### Exercise details
The entries below are to be repeated exactly as they stand.

(Raw data begins)

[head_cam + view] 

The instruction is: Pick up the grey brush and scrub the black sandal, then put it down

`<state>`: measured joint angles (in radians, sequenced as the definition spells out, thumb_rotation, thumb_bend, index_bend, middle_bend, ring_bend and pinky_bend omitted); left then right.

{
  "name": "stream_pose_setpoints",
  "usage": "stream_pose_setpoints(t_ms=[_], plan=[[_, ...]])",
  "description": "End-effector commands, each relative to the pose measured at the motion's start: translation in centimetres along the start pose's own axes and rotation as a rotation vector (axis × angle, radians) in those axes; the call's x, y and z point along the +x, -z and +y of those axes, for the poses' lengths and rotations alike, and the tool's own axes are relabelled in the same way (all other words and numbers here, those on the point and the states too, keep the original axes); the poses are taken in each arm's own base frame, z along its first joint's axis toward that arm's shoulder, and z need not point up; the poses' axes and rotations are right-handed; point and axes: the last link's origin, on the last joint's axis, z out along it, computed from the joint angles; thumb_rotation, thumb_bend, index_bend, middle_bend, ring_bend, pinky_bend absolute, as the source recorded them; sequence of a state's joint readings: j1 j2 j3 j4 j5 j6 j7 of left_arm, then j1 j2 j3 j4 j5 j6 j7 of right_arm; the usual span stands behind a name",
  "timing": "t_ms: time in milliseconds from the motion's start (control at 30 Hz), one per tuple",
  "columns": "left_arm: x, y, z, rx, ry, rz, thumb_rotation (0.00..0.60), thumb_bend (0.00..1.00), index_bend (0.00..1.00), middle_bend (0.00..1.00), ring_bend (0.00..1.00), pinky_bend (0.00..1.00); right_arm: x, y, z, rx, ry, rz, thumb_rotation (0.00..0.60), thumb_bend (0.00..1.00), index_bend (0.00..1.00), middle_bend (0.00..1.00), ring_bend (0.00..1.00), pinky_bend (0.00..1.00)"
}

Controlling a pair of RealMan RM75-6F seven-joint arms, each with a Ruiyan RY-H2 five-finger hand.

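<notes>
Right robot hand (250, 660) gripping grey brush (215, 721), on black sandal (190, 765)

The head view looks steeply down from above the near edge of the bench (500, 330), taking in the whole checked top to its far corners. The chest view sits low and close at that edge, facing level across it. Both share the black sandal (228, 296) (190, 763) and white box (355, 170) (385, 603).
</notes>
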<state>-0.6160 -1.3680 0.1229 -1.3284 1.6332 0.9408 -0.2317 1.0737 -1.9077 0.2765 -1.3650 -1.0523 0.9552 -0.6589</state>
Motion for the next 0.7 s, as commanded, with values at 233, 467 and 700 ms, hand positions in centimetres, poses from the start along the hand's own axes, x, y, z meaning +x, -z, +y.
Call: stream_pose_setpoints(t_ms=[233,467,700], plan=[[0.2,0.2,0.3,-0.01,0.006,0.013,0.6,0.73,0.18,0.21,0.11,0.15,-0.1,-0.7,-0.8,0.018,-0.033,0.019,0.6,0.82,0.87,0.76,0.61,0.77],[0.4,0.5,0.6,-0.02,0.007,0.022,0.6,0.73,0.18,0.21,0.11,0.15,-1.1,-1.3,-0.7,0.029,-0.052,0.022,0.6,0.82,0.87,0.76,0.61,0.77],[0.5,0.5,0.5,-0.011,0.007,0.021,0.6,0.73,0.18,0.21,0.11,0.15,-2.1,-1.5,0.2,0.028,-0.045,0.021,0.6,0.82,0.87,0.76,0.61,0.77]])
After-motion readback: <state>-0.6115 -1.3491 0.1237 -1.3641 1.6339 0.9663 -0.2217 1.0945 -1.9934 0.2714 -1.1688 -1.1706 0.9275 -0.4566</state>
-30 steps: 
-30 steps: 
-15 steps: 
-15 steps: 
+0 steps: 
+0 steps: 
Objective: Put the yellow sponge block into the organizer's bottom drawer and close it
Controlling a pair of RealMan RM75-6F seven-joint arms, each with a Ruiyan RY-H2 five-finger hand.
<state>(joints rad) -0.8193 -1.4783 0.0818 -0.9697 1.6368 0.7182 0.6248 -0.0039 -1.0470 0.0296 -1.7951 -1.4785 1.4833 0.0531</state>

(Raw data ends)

### Task answer
[head_cam + view] 

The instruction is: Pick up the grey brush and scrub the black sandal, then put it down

`<state>`: measured joint angles (in radians, sequenced as the definition spells out, thumb_rotation, thumb_bend, index_bend, middle_bend, ring_bend and pinky_bend omitted); left then right.

{
  "name": "stream_pose_setpoints",
  "usage": "stream_pose_setpoints(t_ms=[_], plan=[[_, ...]])",
  "description": "End-effector commands, each relative to the pose measured at the motion's start: translation in centimetres along the start pose's own axes and rotation as a rotation vector (axis × angle, radians) in those axes; the call's x, y and z point along the +x, -z and +y of those axes, for the poses' lengths and rotations alike, and the tool's own axes are relabelled in the same way (all other words and numbers here, those on the point and the states too, keep the original axes); the poses are taken in each arm's own base frame, z along its first joint's axis toward that arm's shoulder, and z need not point up; the poses' axes and rotations are right-handed; point and axes: the last link's origin, on the last joint's axis, z out along it, computed from the joint angles; thumb_rotation, thumb_bend, index_bend, middle_bend, ring_bend, pinky_bend absolute, as the source recorded them; sequence of a state's joint readings: j1 j2 j3 j4 j5 j6 j7 of left_arm, then j1 j2 j3 j4 j5 j6 j7 of right_arm; the usual span stands behind a name",
  "timing": "t_ms: time in milliseconds from the motion's start (control at 30 Hz), one per tuple",
  "columns": "left_arm: x, y, z, rx, ry, rz, thumb_rotation (0.00..0.60), thumb_bend (0.00..1.00), index_bend (0.00..1.00), middle_bend (0.00..1.00), ring_bend (0.00..1.00), pinky_bend (0.00..1.00); right_arm: x, y, z, rx, ry, rz, thumb_rotation (0.00..0.60), thumb_bend (0.00..1.00), index_bend (0.00..1.00), middle_bend (0.00..1.00), ring_bend (0.00..1.00), pinky_bend (0.00..1.00)"
}

Controlling a pair of RealMan RM75-6F seven-joint arms, each with a Ruiyan RY-H2 five-finger hand.

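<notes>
Right robot hand (250, 660) gripping grey brush (215, 721), on black sandal (190, 765)

The head view looks steeply down from above the near edge of the bench (500, 330), taking in the whole checked top to its far corners. The chest view sits low and close at that edge, facing level across it. Both share the black sandal (228, 296) (190, 763) and white box (355, 170) (385, 603).
</notes>
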<state>-0.6160 -1.3680 0.1229 -1.3284 1.6332 0.9408 -0.2317 1.0737 -1.9077 0.2765 -1.3650 -1.0523 0.9552 -0.6589</state>
Motion for the next 0.7 s, as commanded, with values at 233, 467 and 700 ms, hand positions in centimetres, poses from the start along the hand's own axes, x, y, z meaning +x, -z, +y.
Call: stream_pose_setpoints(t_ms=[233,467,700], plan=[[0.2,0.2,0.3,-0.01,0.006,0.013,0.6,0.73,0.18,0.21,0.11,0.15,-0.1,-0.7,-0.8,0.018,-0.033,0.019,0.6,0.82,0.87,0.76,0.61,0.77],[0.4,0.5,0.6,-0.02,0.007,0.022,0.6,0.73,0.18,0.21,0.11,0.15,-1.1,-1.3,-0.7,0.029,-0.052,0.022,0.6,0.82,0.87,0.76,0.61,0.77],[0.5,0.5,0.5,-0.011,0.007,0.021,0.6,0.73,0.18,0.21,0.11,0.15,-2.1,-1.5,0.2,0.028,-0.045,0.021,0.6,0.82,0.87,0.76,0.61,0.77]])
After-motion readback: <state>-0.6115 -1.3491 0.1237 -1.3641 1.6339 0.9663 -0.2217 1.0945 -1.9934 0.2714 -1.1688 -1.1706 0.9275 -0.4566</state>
-30 steps: 
-30 steps: 
-15 steps: 
-15 steps: 
+0 steps: 
+0 steps: 
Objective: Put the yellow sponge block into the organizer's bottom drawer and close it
Controlling a pair of RealMan RM75-6F seven-joint arms, each with a Ruiyan RY-H2 five-finger hand.
<state>(joints rad) -0.8193 -1.4783 0.0818 -0.9697 1.6368 0.7182 0.6248 -0.0039 -1.0470 0.0296 -1.7951 -1.4785 1.4833 0.0531</state>

No further output is needed for this exercise.